Gnats, small bees and syrphid flies all seek out Miterwort for its nectar. Because its nectaries are located just below the stamens, the flower is pollinated by the mouthparts of the pollinators which brush against the stamens when collecting nectar and the inadvertently-gathered pollen is transported to other Miterworts. Predators such as the Goldenrod Crab Spider (pictured) know that potential meals are plentiful near these delicate flowers.
Flowers that have limited opportunity to attract pollinating insects, such as those that mature very early in the spring, often are self-fertile – they can produce seeds without the benefit of pollinators. Wild Ginger (Asarum canadense) is a perfect example of this.

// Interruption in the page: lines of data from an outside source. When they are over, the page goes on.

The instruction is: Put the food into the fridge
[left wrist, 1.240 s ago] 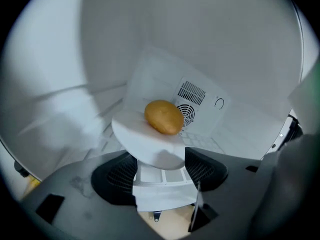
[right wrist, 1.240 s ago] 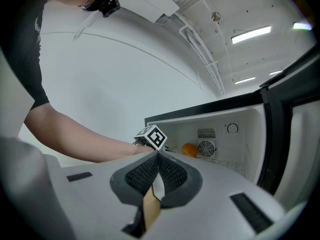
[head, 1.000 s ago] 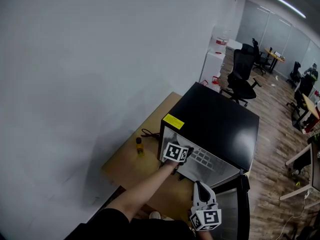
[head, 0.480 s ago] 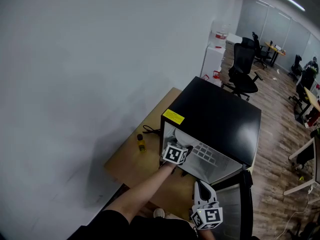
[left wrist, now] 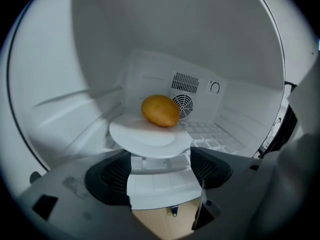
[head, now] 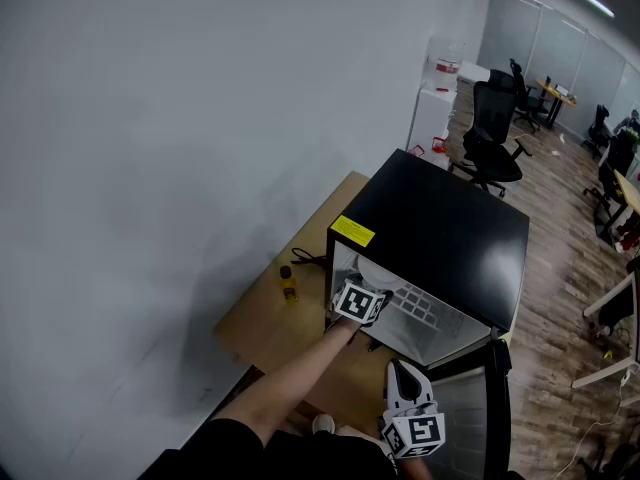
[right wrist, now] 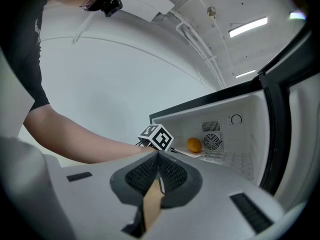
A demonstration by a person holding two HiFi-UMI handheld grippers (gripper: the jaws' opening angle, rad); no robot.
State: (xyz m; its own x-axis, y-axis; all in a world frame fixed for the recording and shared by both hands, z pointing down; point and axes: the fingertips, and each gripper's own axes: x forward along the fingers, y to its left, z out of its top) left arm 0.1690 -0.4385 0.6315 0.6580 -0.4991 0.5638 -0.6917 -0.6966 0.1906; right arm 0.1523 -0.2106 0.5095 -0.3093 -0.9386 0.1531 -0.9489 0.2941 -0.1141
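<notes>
Resting on a white plate (left wrist: 145,139) inside the fridge (left wrist: 65,79), the orange food (left wrist: 160,110) is already stowed. Left gripper (left wrist: 161,170) jaws have just been opening and stand wide apart, clear of the plate rim, releasing it. Right gripper (right wrist: 157,171): jaws together, empty, idle outside

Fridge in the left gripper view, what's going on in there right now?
The person's left gripper is at the open mini fridge. Its jaws have just been opening and stand wide, with the near rim of a white plate at their tips, not gripped. The plate rests inside with an orange fruit on it. The right gripper is shut and empty, near the door.
</notes>
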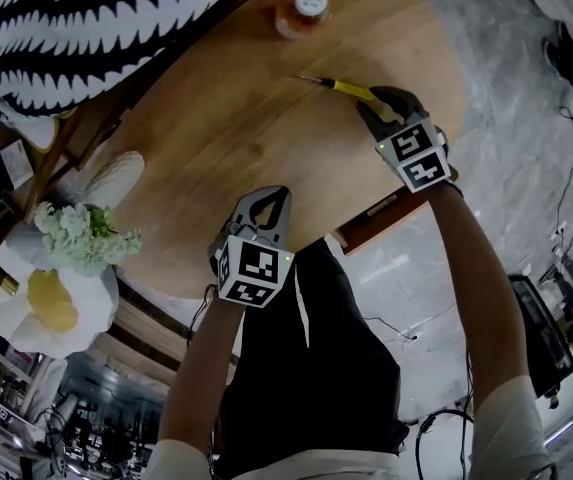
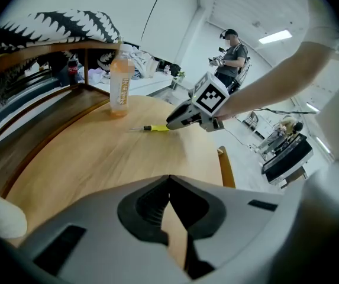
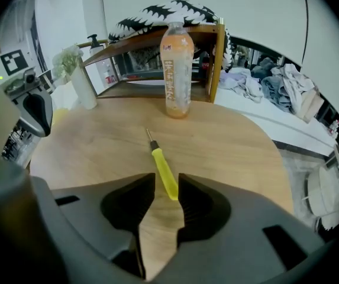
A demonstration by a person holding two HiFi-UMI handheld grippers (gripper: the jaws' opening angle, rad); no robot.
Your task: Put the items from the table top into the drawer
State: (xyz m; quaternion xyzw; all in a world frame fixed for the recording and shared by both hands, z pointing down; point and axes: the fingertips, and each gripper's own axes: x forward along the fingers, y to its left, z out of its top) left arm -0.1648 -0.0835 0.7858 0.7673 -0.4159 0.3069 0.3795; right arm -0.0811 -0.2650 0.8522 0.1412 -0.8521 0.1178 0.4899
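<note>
My right hand-held gripper open over yellow screwdriver handle; centre, lower, then pinch. Left hand-held gripper closed, empty.

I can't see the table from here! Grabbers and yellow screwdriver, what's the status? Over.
Right gripper open, fingers either side of the screwdriver handle, not gripping. Left gripper shut, empty. Screwdriver flat on table. Orange bottle behind, clear of it.

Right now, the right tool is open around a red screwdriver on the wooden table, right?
Not red. The right gripper view shows the right tool open around a yellow screwdriver on the wooden table.
</note>
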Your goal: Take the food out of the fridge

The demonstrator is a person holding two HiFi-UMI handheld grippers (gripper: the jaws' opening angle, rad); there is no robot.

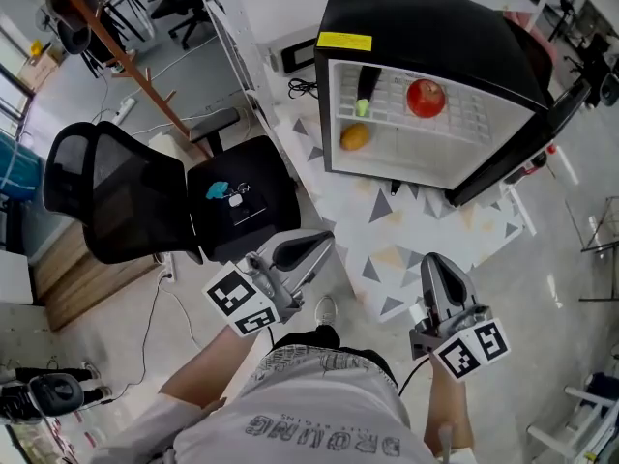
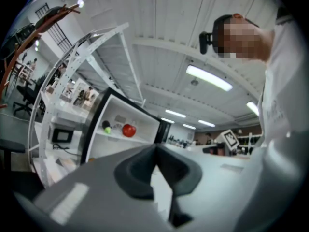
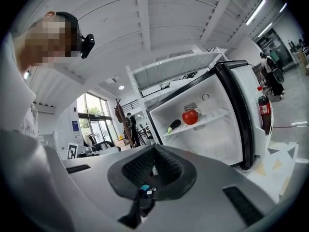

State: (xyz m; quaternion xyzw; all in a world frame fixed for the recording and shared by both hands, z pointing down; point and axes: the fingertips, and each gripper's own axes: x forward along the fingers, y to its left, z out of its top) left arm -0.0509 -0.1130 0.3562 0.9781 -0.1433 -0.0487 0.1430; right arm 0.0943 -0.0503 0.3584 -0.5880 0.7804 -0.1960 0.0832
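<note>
A black mini fridge point(image 1: 426, 17) stands open on the floor ahead. On its upper shelf sit a red round fruit point(image 1: 426, 97) and a dark eggplant with a green end point(image 1: 366, 90). An orange fruit point(image 1: 355, 137) lies on the level below. My left gripper point(image 1: 321, 244) and right gripper point(image 1: 431, 263) are held low, well short of the fridge, both shut with nothing between the jaws. The left gripper view shows the shut left gripper point(image 2: 155, 149) and the red fruit point(image 2: 128, 130) far off. The right gripper point(image 3: 154, 150) points toward the red fruit point(image 3: 190, 116) and the eggplant point(image 3: 174, 125).
The fridge door point(image 1: 522, 133) swings out to the right, with a red bottle-like thing point(image 3: 263, 109) by it. A black office chair point(image 1: 116, 196) with a teal item point(image 1: 219, 190) on its seat stands at the left. A patterned mat point(image 1: 406, 235) lies before the fridge.
</note>
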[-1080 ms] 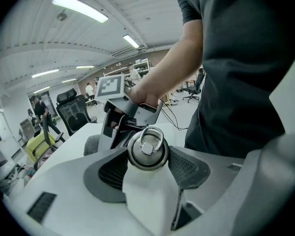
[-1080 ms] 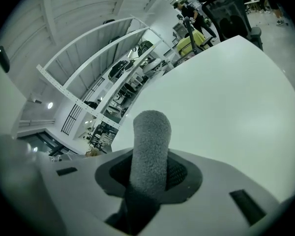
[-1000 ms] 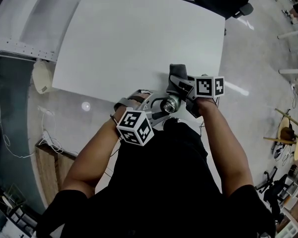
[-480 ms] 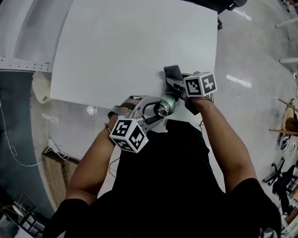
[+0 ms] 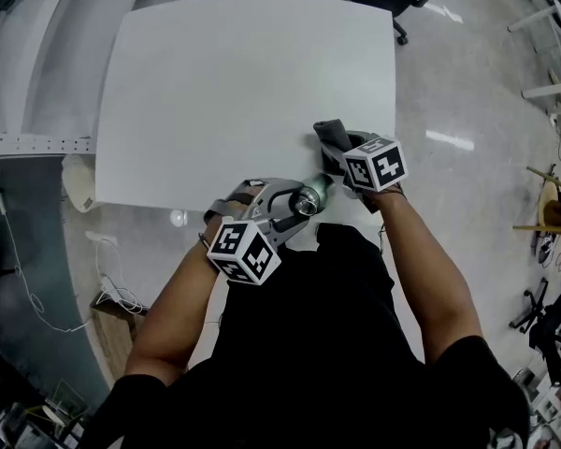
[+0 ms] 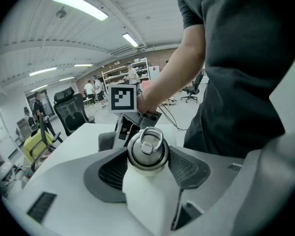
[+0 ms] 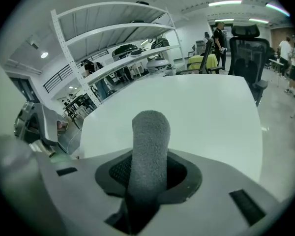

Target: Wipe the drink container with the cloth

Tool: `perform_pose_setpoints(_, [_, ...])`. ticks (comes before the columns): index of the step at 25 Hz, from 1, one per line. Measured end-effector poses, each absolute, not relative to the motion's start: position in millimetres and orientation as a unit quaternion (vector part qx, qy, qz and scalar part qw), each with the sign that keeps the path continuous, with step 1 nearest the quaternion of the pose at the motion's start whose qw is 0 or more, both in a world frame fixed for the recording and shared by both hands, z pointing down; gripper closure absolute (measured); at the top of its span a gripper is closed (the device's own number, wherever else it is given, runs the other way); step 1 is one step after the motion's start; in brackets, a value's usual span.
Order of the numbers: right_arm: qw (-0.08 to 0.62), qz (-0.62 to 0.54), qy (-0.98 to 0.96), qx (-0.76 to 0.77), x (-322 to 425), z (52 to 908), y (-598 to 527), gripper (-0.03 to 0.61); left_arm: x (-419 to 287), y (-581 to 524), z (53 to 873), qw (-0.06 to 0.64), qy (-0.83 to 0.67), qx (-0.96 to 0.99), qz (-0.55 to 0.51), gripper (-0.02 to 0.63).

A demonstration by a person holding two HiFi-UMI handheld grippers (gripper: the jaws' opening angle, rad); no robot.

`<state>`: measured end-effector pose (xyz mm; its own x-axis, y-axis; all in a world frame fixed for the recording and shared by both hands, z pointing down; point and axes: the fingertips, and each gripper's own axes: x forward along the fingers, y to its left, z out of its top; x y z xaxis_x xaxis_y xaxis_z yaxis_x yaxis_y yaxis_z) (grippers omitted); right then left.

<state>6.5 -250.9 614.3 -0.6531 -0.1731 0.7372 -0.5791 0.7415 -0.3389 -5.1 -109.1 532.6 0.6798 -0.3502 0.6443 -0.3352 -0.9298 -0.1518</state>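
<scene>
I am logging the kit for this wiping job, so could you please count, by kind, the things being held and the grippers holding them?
drink container: 1, in the left gripper
cloth, grey: 1, in the right gripper
Grippers: 2
Total: 4

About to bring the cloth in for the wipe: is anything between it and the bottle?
Nothing visible. The left gripper holds the bottle, the right gripper holds the cloth close beside it; only bare table lies around them.
</scene>
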Motion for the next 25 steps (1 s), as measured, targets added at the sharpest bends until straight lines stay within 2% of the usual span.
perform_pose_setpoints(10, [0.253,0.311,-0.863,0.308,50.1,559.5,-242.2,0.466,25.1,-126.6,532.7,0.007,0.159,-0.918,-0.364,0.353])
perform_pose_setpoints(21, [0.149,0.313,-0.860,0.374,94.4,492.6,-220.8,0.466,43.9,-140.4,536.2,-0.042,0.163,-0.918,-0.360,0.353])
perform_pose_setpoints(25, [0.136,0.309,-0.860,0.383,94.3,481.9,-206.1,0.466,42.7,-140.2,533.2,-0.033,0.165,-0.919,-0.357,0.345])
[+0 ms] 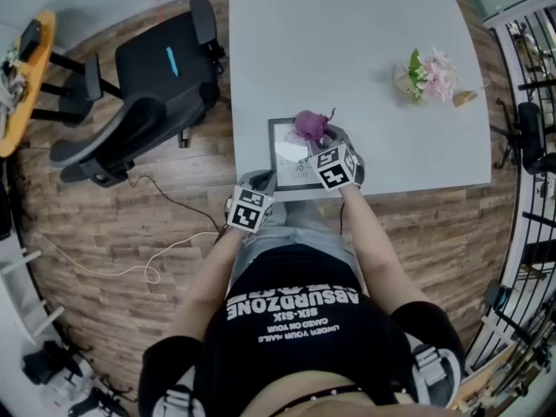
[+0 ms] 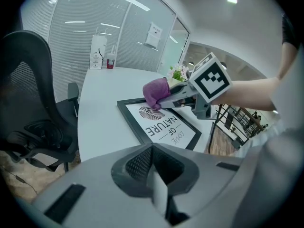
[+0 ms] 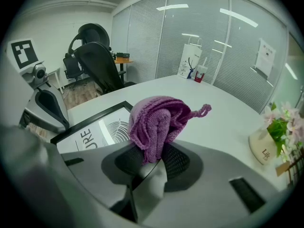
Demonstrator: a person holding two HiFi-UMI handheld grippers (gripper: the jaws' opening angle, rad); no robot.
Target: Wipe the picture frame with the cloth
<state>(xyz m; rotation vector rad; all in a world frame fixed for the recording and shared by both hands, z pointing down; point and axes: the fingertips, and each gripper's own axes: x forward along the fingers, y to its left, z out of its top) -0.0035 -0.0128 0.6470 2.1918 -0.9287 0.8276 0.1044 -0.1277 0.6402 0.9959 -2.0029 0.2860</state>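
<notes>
A black picture frame [image 1: 284,156] with a white print lies flat at the table's near edge; it also shows in the left gripper view [image 2: 164,127] and the right gripper view [image 3: 88,127]. My right gripper [image 3: 153,161] is shut on a folded purple cloth [image 3: 154,122]. That cloth [image 1: 311,125] rests on the frame's far right part, over the fingerprint drawing [image 2: 151,113]. My left gripper [image 2: 155,169] is shut with nothing in it. It hovers at the table's front edge [image 1: 261,184], just short of the frame's near left corner.
A small pot of pink flowers [image 1: 426,75] stands on the grey table [image 1: 347,42] at the right. A black office chair [image 1: 148,85] is left of the table. A white bag and a small bottle [image 3: 192,61] stand at the table's far end.
</notes>
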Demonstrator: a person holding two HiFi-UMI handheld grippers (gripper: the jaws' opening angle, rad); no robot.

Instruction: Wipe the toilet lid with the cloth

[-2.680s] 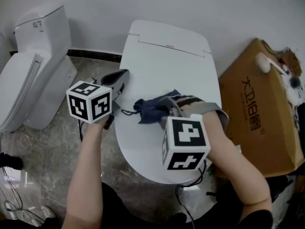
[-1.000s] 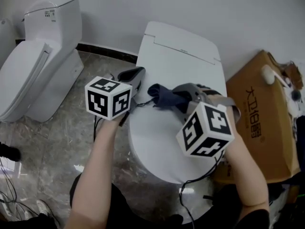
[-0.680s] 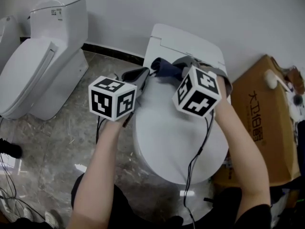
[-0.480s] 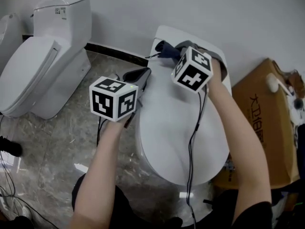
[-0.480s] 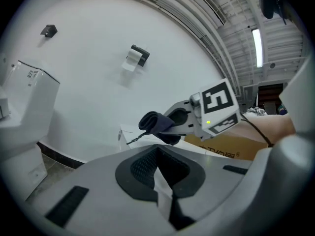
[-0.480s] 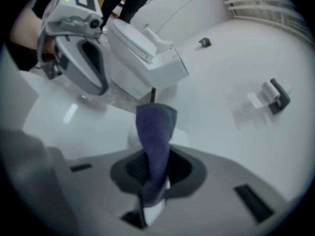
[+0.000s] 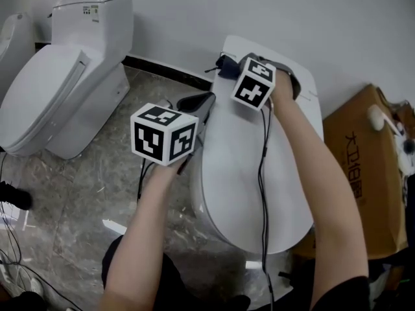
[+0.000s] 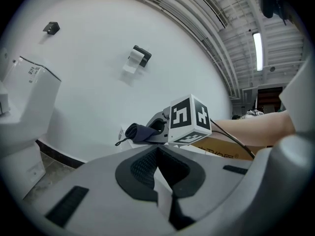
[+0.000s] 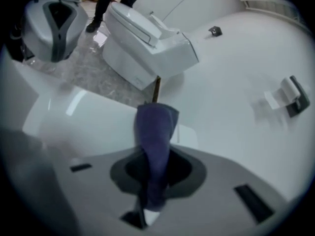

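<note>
The white toilet lid [image 7: 253, 154] lies closed in the middle of the head view. My right gripper [image 7: 238, 64] is at the lid's far end by the wall, shut on a dark blue cloth [image 7: 227, 66]. In the right gripper view the cloth [image 9: 155, 136] hangs out between the jaws over the lid [image 9: 83, 117]. My left gripper [image 7: 198, 102] hovers beside the lid's left edge, shut with nothing in it. From the left gripper view, the shut left gripper [image 8: 158, 154] points toward the cloth [image 8: 138, 132] and the right gripper's marker cube [image 8: 189, 119].
A second white toilet [image 7: 61, 83] stands at the left on the marble floor, also in the right gripper view [image 9: 147, 43]. A cardboard box [image 7: 369, 173] sits close to the lid's right side. Cables lie on the floor at the lower left [image 7: 13, 251].
My right gripper has carried the cloth from the lid's middle up to its far end by the wall. The left gripper has stayed beside the lid's left edge.
</note>
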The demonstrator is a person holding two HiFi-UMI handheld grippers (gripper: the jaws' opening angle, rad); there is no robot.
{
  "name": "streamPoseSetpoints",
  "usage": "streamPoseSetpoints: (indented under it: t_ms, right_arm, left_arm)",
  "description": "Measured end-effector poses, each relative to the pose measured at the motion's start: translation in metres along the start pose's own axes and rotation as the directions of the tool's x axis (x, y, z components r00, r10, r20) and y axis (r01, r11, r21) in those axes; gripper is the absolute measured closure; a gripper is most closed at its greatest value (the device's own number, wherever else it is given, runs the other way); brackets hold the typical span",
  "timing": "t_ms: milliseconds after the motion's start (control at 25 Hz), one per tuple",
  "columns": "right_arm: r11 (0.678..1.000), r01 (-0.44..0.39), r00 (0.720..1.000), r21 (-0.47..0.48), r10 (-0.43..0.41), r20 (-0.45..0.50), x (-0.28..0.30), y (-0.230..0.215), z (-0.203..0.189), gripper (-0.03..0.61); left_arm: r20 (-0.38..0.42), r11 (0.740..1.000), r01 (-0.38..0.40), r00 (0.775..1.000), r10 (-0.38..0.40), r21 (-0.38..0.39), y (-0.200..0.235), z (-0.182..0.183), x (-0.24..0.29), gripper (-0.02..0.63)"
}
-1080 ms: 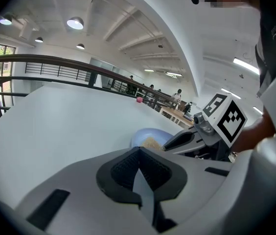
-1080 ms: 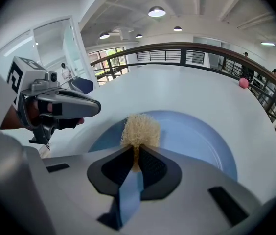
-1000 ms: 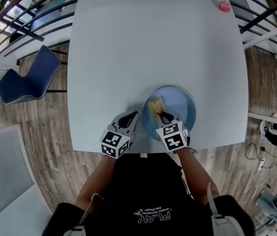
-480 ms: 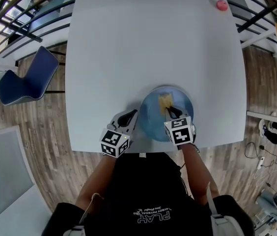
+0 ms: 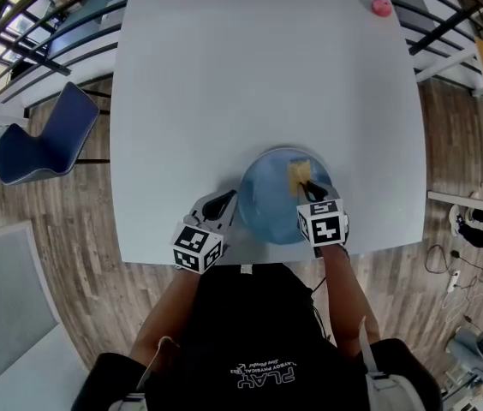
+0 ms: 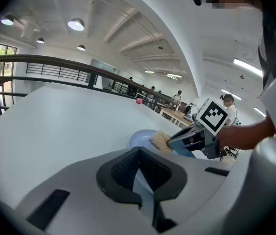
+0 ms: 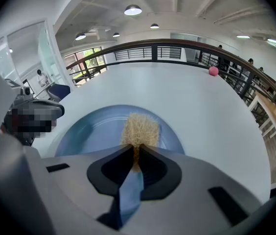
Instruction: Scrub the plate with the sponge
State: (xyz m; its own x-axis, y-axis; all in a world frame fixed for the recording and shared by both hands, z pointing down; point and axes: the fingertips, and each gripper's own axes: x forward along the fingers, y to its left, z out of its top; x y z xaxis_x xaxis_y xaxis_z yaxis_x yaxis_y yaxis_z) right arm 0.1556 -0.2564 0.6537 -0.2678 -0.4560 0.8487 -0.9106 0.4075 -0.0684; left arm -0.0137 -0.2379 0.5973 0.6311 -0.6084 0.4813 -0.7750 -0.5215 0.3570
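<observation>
A blue plate [image 5: 267,205] sits near the white table's front edge. My right gripper [image 5: 309,187] is shut on a tan sponge [image 5: 298,172], which presses on the right part of the plate. In the right gripper view the sponge [image 7: 140,129] sticks out past the jaw tips of the right gripper [image 7: 135,152] over the plate [image 7: 91,129]. My left gripper [image 5: 229,200] is at the plate's left rim, shut on it. In the left gripper view the left gripper [image 6: 139,151] hides the near rim of the plate [image 6: 140,138], and the sponge [image 6: 161,140] and the right gripper [image 6: 177,143] show beyond.
The white table [image 5: 259,75] stretches far behind the plate. A small pink ball [image 5: 380,7] lies at its far right corner. A blue chair [image 5: 44,139] stands on the wooden floor to the left. Railings run behind the table.
My right gripper has carried the sponge across the plate from its left-middle to its right side. The left gripper has stayed at the plate's left rim.
</observation>
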Motion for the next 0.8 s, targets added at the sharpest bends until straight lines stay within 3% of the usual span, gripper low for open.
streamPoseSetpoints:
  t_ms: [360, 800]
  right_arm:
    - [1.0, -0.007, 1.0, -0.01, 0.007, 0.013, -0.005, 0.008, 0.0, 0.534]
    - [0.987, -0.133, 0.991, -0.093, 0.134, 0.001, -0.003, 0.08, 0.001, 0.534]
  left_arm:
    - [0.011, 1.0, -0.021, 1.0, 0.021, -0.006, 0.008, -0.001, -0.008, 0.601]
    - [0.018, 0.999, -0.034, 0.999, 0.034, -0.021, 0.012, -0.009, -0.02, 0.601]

Wild Ginger has six inner stamens and six outer stamens, all of which produce pollen. In a newly-opened flower, all of these stamens lie flat against the “floor” of the flower. When the stamens are in this position, pollination is achieved by insects (often flies or beetles attracted to its rotten meat coloring and scent) as the pollen cannot reach the receptive stigma on its own. Wild Ginger hedges its bets, however. Whether or not pollination occurs early in its development, later in the life of the flower both inner and outer stamens move into an upright position, thereby moving closer to the stigma. Because the flower is oriented downward, this change in the position of the stamens allows for the pollen to fall onto the stigma, thereby accomplishing self-pollination. With or without pollinators, Wild Ginger succeeds in producing seeds.
Paper birch (Betula papyrifera) produces separate male and female flowers on the same tree, both in the form of catkins (cylindrical clusters of flowers). The catkins form in the fall and overwinter in a dormant state. In the spring they mature as the leaves develop, becoming pendulous. Male catkins are 2-4 inches long, whereas female catkins are usually 1 – 2 inches long. Both lack petals, enhancing wind pollination. After fertilization occurs, the male catkins wither away, while the female catkins droop downward and become cone-like.
The female catkins consist of tiny winged nutlets that are located behind three-lobed, hardened, modified leaves called bracts (yesterday’s blog post) and are usually dispersed by the wind during the fall and early winter. Birch bracts are species-specific — different species of birch have different-shaped bracts, allowing one to identify the species of birch that a bract comes from.